> **EXERCISE OBJECTIVE**: From the line that contains "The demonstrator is" through the last line of the data, copy everything exactly and nothing else, omitting the pictures.
---
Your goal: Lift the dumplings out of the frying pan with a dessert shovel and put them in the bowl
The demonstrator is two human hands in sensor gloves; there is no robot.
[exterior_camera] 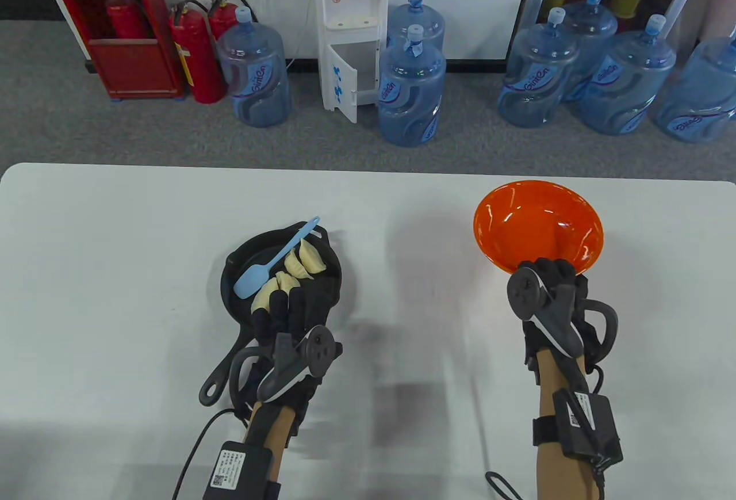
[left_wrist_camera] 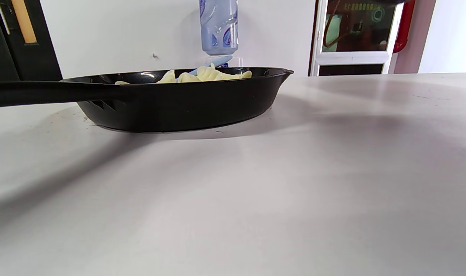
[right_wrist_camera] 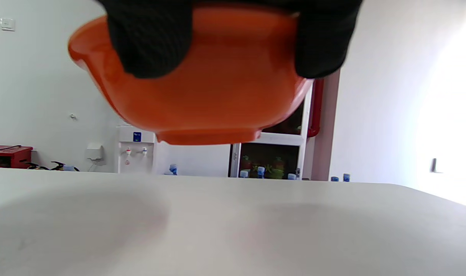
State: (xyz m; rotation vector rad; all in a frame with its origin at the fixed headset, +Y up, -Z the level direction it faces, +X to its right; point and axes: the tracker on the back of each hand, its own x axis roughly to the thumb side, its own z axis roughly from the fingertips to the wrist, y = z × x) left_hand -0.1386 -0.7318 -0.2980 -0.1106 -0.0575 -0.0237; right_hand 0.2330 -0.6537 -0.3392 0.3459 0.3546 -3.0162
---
> **ANSWER BOX**:
The demonstrator is two human hands in sensor gloves; there is no robot.
[exterior_camera] 
[left_wrist_camera] 
[right_wrist_camera] 
State: (xyz m; rotation vector rad; all in a frame with its origin at the fixed headset, +Y up, -Z the level direction it faces, +X to its right; point and axes: the tracker on the back of each hand, its own x axis roughly to the thumb side, its own z axis roughly from the fingertips to the wrist, y = z × x) left_hand -0.1386 -0.7318 -0.2980 -0.1106 -0.0575 -0.0237; right_hand 0.2330 -0.6537 -0.3392 0.3459 0.3546 -3.0162

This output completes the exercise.